Information shown:
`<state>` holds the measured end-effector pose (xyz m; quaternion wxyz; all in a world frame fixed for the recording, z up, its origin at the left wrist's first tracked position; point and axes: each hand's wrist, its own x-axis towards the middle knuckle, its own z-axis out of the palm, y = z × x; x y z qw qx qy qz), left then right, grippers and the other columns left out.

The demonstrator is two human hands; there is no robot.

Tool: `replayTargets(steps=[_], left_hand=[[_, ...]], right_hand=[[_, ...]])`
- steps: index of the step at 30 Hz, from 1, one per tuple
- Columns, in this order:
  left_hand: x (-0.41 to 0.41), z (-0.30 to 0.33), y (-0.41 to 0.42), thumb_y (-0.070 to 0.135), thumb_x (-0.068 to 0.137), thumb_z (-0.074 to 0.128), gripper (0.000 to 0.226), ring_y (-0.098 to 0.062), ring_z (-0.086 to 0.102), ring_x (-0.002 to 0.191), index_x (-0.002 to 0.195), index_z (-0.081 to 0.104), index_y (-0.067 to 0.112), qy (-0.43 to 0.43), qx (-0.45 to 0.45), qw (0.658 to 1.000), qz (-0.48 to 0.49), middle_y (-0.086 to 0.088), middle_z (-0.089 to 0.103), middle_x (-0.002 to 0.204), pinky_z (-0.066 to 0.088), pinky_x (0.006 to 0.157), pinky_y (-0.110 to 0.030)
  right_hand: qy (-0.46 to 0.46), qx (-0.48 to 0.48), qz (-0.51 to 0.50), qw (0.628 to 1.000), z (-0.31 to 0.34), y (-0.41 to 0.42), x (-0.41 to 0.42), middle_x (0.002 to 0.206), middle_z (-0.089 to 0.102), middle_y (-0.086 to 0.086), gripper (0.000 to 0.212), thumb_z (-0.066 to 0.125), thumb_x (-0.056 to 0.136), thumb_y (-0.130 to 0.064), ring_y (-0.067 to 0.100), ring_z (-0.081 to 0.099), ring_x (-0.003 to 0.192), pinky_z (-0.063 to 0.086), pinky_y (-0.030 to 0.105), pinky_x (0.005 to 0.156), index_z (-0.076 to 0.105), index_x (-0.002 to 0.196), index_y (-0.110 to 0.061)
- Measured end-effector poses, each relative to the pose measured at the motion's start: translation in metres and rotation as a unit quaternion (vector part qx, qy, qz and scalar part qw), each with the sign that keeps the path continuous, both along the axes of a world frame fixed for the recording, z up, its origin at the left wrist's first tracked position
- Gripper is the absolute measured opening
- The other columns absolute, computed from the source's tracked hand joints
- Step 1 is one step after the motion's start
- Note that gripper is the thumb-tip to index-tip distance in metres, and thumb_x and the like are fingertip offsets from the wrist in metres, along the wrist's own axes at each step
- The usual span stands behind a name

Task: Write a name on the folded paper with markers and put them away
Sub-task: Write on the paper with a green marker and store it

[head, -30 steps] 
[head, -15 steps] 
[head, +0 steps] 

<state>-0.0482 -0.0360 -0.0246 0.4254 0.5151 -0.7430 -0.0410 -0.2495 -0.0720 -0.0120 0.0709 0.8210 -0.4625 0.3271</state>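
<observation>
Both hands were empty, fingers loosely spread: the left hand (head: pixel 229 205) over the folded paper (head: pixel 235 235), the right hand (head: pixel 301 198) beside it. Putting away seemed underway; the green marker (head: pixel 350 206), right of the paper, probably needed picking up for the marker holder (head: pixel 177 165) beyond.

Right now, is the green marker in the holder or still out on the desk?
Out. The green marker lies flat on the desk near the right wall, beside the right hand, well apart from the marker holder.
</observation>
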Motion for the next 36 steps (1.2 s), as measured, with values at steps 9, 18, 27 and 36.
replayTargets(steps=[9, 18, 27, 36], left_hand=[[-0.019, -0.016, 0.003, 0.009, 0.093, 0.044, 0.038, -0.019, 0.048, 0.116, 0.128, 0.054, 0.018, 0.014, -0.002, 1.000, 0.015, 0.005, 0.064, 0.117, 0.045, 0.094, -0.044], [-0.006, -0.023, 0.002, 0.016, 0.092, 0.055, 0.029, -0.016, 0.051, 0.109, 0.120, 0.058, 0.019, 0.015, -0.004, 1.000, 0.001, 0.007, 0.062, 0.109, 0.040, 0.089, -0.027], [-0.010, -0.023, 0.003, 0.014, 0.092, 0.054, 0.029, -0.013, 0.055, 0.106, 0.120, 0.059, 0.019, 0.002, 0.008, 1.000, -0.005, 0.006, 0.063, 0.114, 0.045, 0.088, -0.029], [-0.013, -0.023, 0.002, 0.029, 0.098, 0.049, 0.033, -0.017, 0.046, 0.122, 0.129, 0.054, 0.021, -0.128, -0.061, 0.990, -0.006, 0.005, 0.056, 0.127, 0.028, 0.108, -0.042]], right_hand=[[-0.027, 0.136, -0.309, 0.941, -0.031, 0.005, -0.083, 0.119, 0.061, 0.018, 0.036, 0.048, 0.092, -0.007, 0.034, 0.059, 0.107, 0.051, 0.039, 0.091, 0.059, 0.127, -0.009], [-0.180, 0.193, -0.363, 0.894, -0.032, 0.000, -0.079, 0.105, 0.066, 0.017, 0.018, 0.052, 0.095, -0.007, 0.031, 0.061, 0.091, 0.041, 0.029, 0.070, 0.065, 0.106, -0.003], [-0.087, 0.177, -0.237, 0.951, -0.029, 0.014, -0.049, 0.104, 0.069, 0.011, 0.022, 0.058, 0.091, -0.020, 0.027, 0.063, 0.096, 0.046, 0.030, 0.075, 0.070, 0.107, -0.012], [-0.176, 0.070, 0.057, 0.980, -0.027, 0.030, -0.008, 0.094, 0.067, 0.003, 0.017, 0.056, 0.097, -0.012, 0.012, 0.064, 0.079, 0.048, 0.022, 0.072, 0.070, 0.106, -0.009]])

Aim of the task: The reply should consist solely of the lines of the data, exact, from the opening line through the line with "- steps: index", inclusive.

Solved exercise:
`<state>` holds the measured end-effector pose (xyz m; quaternion wxyz; all in a world frame fixed for the recording, z up, its origin at the left wrist's first tracked position; point and axes: each hand's wrist, its own x-axis towards the middle knuckle, its own z-axis out of the palm, y = z × x; x y z qw qx qy qz), left then right, grippers and the other columns left out.

The demonstrator is two human hands; there is no robot.

Tool: `replayTargets(steps=[_], left_hand=[[_, ...]], right_hand=[[_, ...]])`
- steps: index of the step at 30 Hz, from 1, one per tuple

Nothing else is required to complete this exercise.